Task instructions - Output the data below exactly, down to the last character.

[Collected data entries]

****

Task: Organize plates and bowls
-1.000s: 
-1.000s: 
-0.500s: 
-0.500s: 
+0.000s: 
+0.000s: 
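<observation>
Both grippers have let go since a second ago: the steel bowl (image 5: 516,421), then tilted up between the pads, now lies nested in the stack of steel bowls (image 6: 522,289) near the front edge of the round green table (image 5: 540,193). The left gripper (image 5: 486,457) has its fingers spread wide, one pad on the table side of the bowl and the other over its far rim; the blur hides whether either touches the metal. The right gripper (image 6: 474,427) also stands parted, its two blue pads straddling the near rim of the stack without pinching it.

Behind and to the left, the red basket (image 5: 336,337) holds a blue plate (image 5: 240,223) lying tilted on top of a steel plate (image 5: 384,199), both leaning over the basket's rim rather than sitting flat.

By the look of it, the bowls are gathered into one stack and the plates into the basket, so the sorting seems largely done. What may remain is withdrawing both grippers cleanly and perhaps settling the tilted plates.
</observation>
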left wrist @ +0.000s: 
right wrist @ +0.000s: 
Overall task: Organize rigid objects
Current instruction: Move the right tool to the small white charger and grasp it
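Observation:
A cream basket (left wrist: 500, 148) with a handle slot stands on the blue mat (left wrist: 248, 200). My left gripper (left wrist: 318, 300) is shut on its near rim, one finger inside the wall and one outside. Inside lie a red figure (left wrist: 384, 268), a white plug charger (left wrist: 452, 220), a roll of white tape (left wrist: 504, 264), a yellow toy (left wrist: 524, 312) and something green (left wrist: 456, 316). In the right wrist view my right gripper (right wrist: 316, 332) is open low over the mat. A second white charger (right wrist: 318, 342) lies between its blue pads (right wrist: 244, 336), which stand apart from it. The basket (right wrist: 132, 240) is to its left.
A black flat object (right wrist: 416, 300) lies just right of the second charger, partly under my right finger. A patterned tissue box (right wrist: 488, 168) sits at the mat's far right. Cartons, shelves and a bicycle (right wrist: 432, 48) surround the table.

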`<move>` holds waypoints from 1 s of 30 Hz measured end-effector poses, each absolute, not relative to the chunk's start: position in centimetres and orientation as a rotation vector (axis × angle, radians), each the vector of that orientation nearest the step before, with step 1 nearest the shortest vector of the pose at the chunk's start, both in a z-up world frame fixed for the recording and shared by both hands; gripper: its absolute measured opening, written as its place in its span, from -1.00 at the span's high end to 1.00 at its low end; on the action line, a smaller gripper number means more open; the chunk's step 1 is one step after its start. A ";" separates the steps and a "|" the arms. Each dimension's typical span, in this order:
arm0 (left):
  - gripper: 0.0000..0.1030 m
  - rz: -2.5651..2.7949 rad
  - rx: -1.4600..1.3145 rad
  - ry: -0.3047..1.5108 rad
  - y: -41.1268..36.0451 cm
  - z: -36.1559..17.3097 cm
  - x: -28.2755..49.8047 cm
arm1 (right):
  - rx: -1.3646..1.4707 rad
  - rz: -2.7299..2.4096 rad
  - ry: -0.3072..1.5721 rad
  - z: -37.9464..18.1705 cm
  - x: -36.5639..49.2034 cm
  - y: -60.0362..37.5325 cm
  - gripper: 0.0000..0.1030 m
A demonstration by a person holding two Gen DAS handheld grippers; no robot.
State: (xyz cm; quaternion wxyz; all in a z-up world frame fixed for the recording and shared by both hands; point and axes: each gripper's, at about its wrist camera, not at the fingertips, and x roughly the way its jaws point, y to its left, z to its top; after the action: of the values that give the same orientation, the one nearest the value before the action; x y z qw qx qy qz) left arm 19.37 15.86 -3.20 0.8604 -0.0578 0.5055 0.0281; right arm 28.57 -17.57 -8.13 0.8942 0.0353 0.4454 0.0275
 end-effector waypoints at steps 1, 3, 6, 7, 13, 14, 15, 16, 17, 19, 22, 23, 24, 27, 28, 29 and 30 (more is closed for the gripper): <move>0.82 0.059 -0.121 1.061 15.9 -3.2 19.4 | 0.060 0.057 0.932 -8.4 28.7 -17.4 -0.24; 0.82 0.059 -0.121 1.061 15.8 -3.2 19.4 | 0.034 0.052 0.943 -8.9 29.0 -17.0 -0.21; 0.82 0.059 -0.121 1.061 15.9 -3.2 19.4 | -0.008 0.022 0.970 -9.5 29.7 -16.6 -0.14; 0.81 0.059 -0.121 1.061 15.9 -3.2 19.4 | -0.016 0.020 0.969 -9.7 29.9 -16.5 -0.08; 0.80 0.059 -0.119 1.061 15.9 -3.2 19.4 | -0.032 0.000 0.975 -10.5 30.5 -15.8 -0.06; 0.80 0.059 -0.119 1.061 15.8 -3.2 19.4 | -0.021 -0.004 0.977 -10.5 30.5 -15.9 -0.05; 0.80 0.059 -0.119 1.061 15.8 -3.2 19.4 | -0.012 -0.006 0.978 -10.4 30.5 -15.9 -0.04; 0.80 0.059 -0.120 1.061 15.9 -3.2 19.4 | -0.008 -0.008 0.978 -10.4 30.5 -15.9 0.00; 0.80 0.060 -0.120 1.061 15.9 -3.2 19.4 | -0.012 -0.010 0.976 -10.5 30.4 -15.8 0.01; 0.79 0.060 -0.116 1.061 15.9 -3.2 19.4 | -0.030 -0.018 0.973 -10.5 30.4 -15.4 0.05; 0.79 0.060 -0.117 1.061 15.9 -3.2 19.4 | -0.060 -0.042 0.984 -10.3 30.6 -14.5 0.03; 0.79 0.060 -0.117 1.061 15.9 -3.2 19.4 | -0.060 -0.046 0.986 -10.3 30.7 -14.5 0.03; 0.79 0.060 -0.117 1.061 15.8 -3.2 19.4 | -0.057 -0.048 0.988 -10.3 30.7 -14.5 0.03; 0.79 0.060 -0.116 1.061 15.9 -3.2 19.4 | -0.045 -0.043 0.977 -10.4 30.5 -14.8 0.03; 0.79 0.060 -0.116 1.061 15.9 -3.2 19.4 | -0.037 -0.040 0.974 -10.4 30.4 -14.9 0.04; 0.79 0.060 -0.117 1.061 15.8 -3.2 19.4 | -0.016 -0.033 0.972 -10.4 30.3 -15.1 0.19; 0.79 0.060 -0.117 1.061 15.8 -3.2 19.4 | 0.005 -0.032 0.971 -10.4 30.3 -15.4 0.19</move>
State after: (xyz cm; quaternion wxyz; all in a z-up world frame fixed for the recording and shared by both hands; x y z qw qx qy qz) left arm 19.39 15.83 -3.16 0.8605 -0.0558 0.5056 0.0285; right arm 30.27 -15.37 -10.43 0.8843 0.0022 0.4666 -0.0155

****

Response for this exercise -
Task: Organize plates and bowls
-1.000s: 
-1.000s: 
-0.500s: 
-0.500s: 
+0.000s: 
+0.000s: 
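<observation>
Both grippers have let go since a second ago: the steel bowl (image 5: 516,421), then tilted up between the pads, now lies nested in the stack of steel bowls (image 6: 522,289) near the front edge of the round green table (image 5: 540,193). The left gripper (image 5: 486,457) has its fingers spread wide, one pad on the table side of the bowl and the other over its far rim; the blur hides whether either touches the metal. The right gripper (image 6: 474,427) also stands parted, its two blue pads straddling the near rim of the stack without pinching it.

Behind and to the left, the red basket (image 5: 336,337) holds a blue plate (image 5: 240,223) lying tilted on top of a steel plate (image 5: 384,199), both leaning over the basket's rim rather than sitting flat.

By the look of it, the bowls are gathered into one stack and the plates into the basket, so the sorting seems largely done. What may remain is withdrawing both grippers cleanly and perhaps settling the tilted plates.
</observation>
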left wrist @ +0.000s: 
right wrist @ +0.000s: 
Overall task: Organize rigid objects
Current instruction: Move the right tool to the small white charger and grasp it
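Observation:
A cream basket (left wrist: 500, 148) with a handle slot stands on the blue mat (left wrist: 248, 200). My left gripper (left wrist: 318, 300) is shut on its near rim, one finger inside the wall and one outside. Inside lie a red figure (left wrist: 384, 268), a white plug charger (left wrist: 452, 220), a roll of white tape (left wrist: 504, 264), a yellow toy (left wrist: 524, 312) and something green (left wrist: 456, 316). In the right wrist view my right gripper (right wrist: 316, 332) is open low over the mat. A second white charger (right wrist: 318, 342) lies between its blue pads (right wrist: 244, 336), which stand apart from it. The basket (right wrist: 132, 240) is to its left.
A black flat object (right wrist: 416, 300) lies just right of the second charger, partly under my right finger. A patterned tissue box (right wrist: 488, 168) sits at the mat's far right. Cartons, shelves and a bicycle (right wrist: 432, 48) surround the table.
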
`<move>` holds waypoints from 1 s of 30 Hz measured end-effector poses, each absolute, not relative to the chunk's start: position in centimetres and orientation as a rotation vector (axis × angle, radians), each the vector of that orientation nearest the step before, with step 1 nearest the shortest vector of the pose at the chunk's start, both in a z-up world frame fixed for the recording and shared by both hands; gripper: its absolute measured opening, written as its place in its span, from -1.00 at the span's high end to 1.00 at its low end; on the action line, a smaller gripper number means more open; the chunk's step 1 is one step after its start. A ";" separates the steps and a "|" the arms. Each dimension's typical span, in this order:
arm0 (left):
  - gripper: 0.0000..0.1030 m
  - rz: -2.5651..2.7949 rad
  - rx: -1.4600..1.3145 rad
  - ry: -0.3047..1.5108 rad
  - y: -41.1268..36.0451 cm
  - z: -36.1559..17.3097 cm
  - x: -28.2755..49.8047 cm
arm1 (right):
  - rx: -1.3646..1.4707 rad
  - rz: -2.7299..2.4096 rad
  - ry: -0.3072..1.5721 rad
  - z: -37.9464..18.1705 cm
  - x: -36.5639..49.2034 cm
  - y: -60.0362..37.5325 cm
  - gripper: 0.0000..0.1030 m
A demonstration by a person holding two Gen DAS handheld grippers; no robot.
State: (xyz cm; quaternion wxyz; all in a z-up world frame fixed for the recording and shared by both hands; point and axes: each gripper's, at about its wrist camera, not at the fingertips, and x roughly the way its jaws point, y to its left, z to its top; after the action: of the values that give the same orientation, the one nearest the value before the action; x y z qw qx qy qz) left arm 19.37 15.86 -3.20 0.8604 -0.0578 0.5055 0.0281; right arm 28.57 -17.57 -8.13 0.8942 0.0353 0.4454 0.0275
 end-effector waypoints at steps 1, 3, 6, 7, 13, 14, 15, 16, 17, 19, 22, 23, 24, 27, 28, 29 and 30 (more is closed for the gripper): <move>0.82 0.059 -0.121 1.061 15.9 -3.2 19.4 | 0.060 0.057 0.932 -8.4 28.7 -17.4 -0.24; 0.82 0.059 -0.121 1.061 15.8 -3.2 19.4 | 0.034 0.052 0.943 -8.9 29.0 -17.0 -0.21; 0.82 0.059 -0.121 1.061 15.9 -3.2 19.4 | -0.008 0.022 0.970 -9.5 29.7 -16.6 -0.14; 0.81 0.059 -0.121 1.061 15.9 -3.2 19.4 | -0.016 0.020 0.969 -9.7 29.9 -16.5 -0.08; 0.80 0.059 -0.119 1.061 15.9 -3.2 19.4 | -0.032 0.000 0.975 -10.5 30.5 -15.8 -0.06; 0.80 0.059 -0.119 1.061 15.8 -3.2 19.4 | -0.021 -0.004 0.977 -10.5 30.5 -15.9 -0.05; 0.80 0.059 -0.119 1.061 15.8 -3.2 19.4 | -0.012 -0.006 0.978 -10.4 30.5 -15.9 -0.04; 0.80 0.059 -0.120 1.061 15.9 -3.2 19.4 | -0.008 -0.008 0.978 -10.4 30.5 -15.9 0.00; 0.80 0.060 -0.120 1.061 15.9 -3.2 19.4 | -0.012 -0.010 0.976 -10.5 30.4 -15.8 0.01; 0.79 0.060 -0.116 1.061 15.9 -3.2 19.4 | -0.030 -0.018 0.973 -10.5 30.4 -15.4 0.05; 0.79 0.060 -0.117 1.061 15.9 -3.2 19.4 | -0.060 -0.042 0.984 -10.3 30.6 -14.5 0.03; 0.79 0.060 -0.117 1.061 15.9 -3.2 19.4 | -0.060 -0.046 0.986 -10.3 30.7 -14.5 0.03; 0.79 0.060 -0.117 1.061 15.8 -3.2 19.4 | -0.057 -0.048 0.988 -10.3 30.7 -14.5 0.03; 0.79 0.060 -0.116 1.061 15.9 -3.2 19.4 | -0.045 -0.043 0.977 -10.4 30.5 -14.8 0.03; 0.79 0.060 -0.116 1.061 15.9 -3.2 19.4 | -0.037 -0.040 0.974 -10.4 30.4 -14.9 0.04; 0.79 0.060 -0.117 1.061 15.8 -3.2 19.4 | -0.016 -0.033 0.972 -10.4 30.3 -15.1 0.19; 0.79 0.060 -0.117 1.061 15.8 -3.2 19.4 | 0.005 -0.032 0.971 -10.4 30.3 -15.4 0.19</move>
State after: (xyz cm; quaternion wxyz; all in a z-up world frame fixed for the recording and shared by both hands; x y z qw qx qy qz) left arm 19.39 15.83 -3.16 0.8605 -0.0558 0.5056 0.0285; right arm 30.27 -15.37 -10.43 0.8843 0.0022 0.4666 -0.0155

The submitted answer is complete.